Report how many lines in the data include "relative", with the number as the only reply.

══════

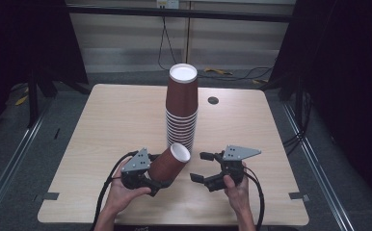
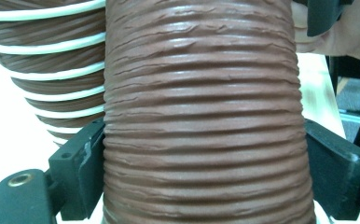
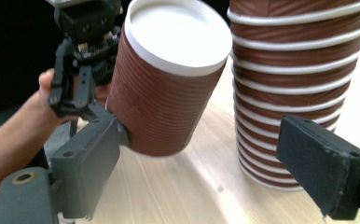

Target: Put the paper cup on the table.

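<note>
The held cup (image 1: pixel 169 163) is reddish brown, its wall ribbed with fine close ridges that run around it, and its rim and flat end are white. The stack of cups (image 1: pixel 181 108) has the same reddish brown, banded by thin white rims one above another, with a white disc at the top. The tabletop (image 1: pixel 102 125) is pale wood with a faint grain and one small dark round hole. The left gripper (image 1: pixel 148 179) and the right gripper (image 1: pixel 204 168) are black, each topped by a grey three-cornered plate dotted with small dark screws. Their cables are black.
</note>
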### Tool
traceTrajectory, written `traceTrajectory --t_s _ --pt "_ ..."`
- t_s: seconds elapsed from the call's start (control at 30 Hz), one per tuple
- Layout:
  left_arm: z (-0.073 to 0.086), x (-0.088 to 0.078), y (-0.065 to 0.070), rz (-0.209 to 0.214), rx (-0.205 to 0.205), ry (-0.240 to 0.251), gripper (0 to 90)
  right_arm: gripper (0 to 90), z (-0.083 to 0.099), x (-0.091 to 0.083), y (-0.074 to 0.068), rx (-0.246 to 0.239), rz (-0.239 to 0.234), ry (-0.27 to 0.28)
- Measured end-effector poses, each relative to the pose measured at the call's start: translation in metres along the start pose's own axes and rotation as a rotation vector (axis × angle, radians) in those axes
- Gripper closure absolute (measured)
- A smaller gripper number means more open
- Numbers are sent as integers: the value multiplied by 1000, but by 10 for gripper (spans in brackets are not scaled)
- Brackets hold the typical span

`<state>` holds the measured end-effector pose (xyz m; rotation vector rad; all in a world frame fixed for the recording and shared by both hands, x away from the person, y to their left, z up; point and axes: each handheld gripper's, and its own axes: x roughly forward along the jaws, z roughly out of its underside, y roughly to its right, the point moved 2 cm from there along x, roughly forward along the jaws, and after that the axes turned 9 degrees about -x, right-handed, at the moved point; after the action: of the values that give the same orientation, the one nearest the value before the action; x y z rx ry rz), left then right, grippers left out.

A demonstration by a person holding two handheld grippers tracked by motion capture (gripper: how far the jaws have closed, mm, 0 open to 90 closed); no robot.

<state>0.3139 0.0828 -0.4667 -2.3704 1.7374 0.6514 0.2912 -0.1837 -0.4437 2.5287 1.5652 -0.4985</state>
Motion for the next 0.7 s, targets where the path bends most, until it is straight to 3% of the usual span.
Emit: traceTrajectory --t_s 0.2,0.27,0.33,0.43,0.53,0.6,0.7 --pt "1 2 -2 2 17 -74 131 136 2 -2 1 -10 15 -46" --pt "1 2 -2 -10 32 -96 132 137 1 -1 0 -10 -22 -66" --pt "-1 2 -3 -20 34 -105 133 138 -1 0 -2 -19 -17 -95" --pt "-5 1 -4 -19 39 -107 134 142 -3 3 -3 -17 -44 -121" --pt "-8 0 -4 -14 57 -125 137 147 -3 7 -5 -35 -37 -145" --pt "-8 2 -3 -18 68 -158 137 152 -3 10 -5 -54 -8 -170" --pt "-9 3 -3 -31 93 -195 138 164 -2 13 -5 -66 -23 -195"
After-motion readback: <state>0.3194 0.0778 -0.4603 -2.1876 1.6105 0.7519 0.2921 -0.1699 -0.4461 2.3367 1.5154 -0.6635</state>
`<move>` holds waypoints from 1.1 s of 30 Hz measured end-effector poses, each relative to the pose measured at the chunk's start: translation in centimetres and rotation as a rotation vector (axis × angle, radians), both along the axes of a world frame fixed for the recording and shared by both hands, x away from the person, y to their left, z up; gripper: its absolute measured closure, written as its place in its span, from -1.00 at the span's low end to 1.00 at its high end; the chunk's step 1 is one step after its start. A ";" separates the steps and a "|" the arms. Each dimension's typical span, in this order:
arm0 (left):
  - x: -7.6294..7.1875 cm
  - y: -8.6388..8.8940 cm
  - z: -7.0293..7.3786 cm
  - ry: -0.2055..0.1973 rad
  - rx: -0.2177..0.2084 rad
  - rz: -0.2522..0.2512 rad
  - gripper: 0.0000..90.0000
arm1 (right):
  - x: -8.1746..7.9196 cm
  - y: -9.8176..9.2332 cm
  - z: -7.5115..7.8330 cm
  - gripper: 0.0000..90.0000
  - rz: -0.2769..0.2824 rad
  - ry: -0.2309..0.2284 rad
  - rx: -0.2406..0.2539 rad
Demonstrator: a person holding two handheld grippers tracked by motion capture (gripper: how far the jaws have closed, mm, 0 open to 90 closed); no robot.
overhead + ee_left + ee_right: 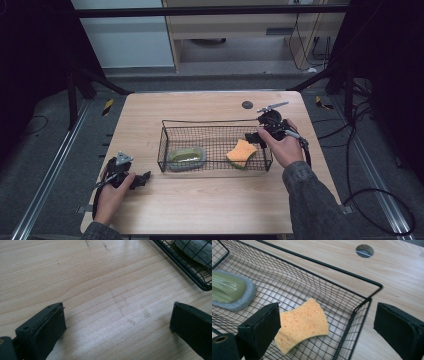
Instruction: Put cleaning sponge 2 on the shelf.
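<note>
A black wire basket (215, 122) stands in the middle of the wooden table (200, 205). Inside it an orange sponge (241, 152) lies at the right end and a green pad on a grey base (186, 157) at the left end. My right gripper (256, 136) hovers over the basket's right end, open, with nothing held. In the right gripper view the sponge (302, 323) lies free in the basket (362, 305) below the spread jaws (329, 327). My left gripper (145, 179) rests low on the table left of the basket, open (117, 327) over bare wood.
A round cable hole (247, 105) sits in the tabletop behind the basket. The basket's corner (200, 277) lies up and to the right in the left gripper view. Dark floor and metal rails surround the table.
</note>
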State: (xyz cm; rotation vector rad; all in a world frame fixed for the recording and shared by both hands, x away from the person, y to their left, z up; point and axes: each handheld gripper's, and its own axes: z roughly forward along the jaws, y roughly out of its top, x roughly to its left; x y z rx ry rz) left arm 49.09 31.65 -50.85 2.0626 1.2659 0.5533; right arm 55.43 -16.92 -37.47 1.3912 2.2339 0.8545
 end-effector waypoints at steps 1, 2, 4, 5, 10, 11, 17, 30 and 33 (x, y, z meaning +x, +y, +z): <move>0.0 0.0 0.0 0.002 0.004 -0.002 -1.00 | -0.1 -0.3 0.0 -0.82 -0.004 -0.004 0.001; 0.0 0.0 0.0 0.002 0.004 -0.002 -1.00 | -0.2 -0.6 0.1 -0.81 -0.005 -0.011 0.006; 0.0 0.0 0.0 0.000 0.001 0.000 -1.00 | -0.5 -1.1 0.2 -0.81 -0.007 -0.025 0.012; 0.0 0.0 0.0 0.002 0.003 -0.002 -1.00 | -0.7 -1.4 0.2 -0.81 -0.005 -0.036 0.013; 0.0 0.0 0.0 0.001 0.004 -0.001 -1.00 | -1.5 -3.3 -0.1 -0.82 -0.033 -0.114 0.002; 0.0 0.0 0.0 0.001 0.004 -0.001 -1.00 | -1.6 -3.8 -0.2 -0.82 -0.042 -0.129 0.002; 0.0 0.0 0.0 0.000 0.000 0.002 -1.00 | -2.7 -6.1 -0.9 -0.79 -0.079 -0.179 -0.008; 0.0 0.0 0.0 0.001 -0.001 0.001 -1.00 | -4.5 -9.6 -4.8 -0.74 -0.147 -0.145 0.000; 0.0 0.0 0.0 0.000 -0.001 0.001 -1.00 | -4.7 -10.1 -5.9 -0.74 -0.156 -0.130 -0.003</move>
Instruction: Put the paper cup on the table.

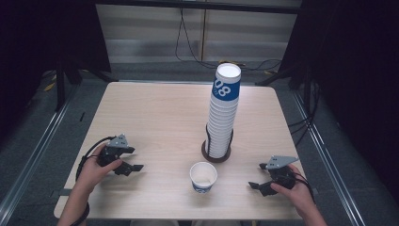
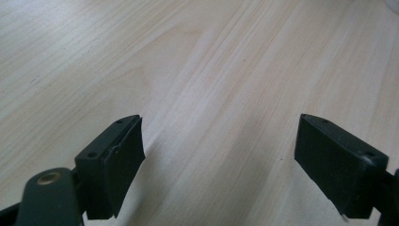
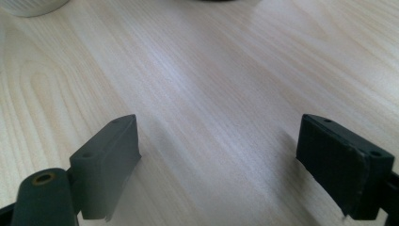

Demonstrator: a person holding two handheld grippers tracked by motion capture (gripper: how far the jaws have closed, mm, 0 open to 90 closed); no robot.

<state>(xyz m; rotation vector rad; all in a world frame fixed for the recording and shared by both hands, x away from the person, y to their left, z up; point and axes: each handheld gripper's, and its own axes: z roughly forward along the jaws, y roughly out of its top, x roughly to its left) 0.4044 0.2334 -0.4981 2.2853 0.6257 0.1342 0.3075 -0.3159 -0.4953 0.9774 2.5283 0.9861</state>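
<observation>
Resting low on the table (image 1: 155, 117): left gripper (image 1: 133, 167) and right gripper (image 1: 254, 185), both released, flanking a single cup (image 1: 203, 177), likely the next pick, just before a tall cup stack (image 1: 223, 113) in its holder.
Left gripper view: jaws spread over bare wood.
Right gripper view: jaws wide; cup (image 3: 30, 6) beyond.

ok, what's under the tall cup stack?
The cup stack stands in a dark round holder with upright rods, on the wooden table. The holder's base middle is covered by the cups. A single paper cup stands apart, in front.
</observation>
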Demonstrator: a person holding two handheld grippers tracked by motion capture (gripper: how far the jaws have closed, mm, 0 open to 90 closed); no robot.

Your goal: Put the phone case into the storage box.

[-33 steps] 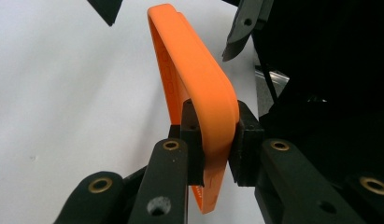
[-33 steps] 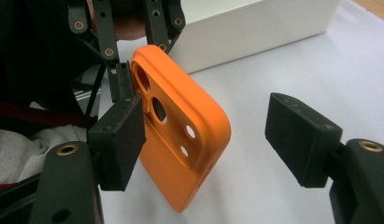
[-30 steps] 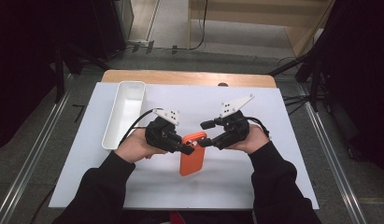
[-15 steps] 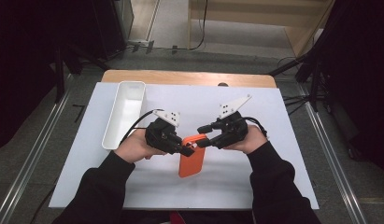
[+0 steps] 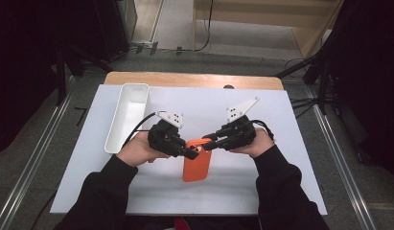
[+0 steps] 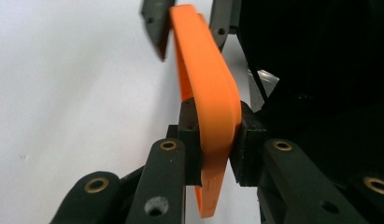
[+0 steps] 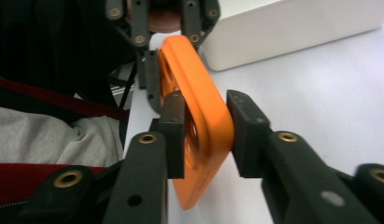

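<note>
While both tools (image 5: pixel 193 152) (image 5: pixel 210 142) pinch the orange case (image 5: pixel 196 166), its upper edge seems hidden.

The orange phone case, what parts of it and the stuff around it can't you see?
- Soft orange rubber phone case: in the high view its top end is hidden by both sets of black jaws.
- Same case: the left gripper view shows it edge-on, its bottom cut off by the frame.
- Long white plastic tray: in the right gripper view the frame crops it, so its inside is unseen.
</note>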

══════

#### [RESULT OF THIS EXERCISE]
2